BGP route to 4.0.0.0/9 via
NH: 4.69.184.193 [Path: 3356]
-------->
eBGP w/ AS3356 }{ iBGP inside AS64000 }{ eBGP w/ AS7660
S1/0 S1/2 S2/1 S2/3 S3/2 S3/0
Peered w/ AS3356 +------+ +------+ +------+ Peered w/ AS7660
4.69.184.193 <------| R1 |---------| R2 |--------| R3 |-----> 203.181.248.168
+------+ +------+ +------+
| S2/0
|
^
^
| Ingress packet to 4.2.2.2
|
R1, R2 and R3 are fully-iBGP meshed. When iBGP advertises a route, the next-hop remains unchanged.
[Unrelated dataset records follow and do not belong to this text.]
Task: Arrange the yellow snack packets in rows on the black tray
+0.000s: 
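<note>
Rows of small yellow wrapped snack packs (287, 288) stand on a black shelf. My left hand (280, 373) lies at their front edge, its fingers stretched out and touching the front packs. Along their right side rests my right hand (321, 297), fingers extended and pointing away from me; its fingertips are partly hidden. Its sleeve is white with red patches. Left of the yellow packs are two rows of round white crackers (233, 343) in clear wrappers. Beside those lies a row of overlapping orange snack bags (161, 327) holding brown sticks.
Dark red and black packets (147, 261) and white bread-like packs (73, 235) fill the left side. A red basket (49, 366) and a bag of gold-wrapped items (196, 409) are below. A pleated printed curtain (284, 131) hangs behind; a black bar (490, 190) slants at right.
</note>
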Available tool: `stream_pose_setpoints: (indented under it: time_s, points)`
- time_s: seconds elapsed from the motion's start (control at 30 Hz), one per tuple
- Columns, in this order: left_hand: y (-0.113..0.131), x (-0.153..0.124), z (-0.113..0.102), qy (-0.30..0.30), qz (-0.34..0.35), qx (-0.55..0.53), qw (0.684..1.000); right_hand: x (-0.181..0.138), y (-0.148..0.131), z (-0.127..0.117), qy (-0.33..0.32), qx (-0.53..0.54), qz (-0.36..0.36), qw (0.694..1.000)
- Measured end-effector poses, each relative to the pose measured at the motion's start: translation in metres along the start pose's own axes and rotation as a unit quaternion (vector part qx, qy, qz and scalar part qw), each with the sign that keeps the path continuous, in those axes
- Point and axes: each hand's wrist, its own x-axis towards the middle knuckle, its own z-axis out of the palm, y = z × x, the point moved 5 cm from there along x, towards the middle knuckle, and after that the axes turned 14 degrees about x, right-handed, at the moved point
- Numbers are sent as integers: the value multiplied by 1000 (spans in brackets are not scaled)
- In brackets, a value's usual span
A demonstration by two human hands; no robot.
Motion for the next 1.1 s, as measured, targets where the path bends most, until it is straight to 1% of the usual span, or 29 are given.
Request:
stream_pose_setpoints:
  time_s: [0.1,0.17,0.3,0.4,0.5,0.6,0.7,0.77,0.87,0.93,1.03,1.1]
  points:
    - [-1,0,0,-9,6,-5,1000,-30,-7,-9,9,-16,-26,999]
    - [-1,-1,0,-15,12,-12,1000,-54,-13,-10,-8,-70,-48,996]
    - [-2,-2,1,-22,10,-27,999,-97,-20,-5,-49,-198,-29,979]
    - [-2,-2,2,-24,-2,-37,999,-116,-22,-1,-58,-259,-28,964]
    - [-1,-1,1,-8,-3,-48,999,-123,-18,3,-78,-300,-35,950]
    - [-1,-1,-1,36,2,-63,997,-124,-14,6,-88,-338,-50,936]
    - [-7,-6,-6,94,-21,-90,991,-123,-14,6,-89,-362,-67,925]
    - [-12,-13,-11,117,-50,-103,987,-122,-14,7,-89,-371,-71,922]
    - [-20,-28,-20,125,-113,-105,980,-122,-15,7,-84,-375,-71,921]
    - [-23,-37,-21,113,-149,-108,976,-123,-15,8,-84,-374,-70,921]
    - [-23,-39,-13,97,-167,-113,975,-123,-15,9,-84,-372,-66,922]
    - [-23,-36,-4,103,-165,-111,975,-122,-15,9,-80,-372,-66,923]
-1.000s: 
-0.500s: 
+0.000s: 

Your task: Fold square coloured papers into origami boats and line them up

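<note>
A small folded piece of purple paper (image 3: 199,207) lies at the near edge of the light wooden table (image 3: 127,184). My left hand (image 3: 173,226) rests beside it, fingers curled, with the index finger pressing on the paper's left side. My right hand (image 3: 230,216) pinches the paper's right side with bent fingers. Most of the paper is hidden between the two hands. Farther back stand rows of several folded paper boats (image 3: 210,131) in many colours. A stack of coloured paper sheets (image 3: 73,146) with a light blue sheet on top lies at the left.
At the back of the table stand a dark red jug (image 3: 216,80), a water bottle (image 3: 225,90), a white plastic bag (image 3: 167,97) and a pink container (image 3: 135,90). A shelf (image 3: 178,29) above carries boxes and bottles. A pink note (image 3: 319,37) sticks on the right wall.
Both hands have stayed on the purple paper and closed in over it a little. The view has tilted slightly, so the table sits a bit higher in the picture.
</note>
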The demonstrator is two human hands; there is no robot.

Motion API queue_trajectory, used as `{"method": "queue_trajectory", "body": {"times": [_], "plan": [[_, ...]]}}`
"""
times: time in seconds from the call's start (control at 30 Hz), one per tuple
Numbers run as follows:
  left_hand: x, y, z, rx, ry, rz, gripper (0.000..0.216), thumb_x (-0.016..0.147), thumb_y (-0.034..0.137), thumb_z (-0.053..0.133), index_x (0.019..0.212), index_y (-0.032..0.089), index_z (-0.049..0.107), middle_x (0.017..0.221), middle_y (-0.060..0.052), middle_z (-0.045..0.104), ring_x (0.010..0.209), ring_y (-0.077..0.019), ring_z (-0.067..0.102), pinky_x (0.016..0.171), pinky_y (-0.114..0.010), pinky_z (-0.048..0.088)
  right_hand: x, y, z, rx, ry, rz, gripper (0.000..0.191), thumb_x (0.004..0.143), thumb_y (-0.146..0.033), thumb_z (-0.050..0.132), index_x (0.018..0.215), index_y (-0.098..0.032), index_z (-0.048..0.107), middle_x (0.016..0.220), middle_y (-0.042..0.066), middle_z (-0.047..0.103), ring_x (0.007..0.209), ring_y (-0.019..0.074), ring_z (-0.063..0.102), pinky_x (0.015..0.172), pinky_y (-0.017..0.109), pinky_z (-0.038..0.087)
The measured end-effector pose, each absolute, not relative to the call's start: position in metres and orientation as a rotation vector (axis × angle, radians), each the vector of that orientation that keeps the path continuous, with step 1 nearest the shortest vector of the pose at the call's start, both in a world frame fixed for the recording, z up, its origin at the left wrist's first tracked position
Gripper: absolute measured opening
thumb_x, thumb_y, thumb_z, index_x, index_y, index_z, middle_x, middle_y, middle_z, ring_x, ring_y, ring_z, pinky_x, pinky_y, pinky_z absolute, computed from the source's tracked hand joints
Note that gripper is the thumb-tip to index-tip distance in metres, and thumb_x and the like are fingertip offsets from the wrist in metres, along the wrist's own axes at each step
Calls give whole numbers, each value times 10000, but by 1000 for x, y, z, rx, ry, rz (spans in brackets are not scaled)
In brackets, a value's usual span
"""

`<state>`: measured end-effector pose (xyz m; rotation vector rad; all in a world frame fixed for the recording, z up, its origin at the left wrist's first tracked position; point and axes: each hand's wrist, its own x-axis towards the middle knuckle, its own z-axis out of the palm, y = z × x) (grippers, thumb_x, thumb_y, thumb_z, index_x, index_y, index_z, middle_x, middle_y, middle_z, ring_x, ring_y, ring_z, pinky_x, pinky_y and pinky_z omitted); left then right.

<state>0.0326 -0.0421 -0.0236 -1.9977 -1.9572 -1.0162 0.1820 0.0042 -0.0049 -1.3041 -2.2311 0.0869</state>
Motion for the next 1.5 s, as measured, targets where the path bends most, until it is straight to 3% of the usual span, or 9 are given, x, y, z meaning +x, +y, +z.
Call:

This means I need to carry the subnet for 4.69.184.193 in OSPF...
R2>sh ip route 4.69.184.193
Routing entry for 4.69.184.192/30
Known via "ospf 100", distance 110, metric 65536, type intra area
Last update from 192.0.2.109 on GigabitEthernet3/1, 1w0d ago
Routing Descriptor Blocks:
* 192.0.2.109, from 192.0.2.3, 1w0d ago, via Serial2/1
Route metric is 65536, traffic share count is 1
R2>
Thus when a packet for 4.2.2.2 arrives at R2, R2 sends it out Serial2/1 because that's where iBGP tells us the next-hop is.
Maybe I missed something, but I'm not sure why you can't subnet your network to get a few /32s and /31s. It seems that you have 12.0.0.0/26 available for further subnetting?
I would allocate public /32s for loopbacks and advertise them into IGP. Links between routers are p2p, so I would address them with public /31s. iBGP sessions should survive link failure, so I would source them from loopbacks.
It's not a good idea to use private IP addresses on transit links, because it can cause problems, e.g. break PMTUD.
Best Answer
As I can understand from your typed text, you/customer want to advertise ibgp routes from his MPLS over eBGP.It is possible and you can do this via Inter-as option C solution 2 with controlled redistribution (or PBR to VPN solution).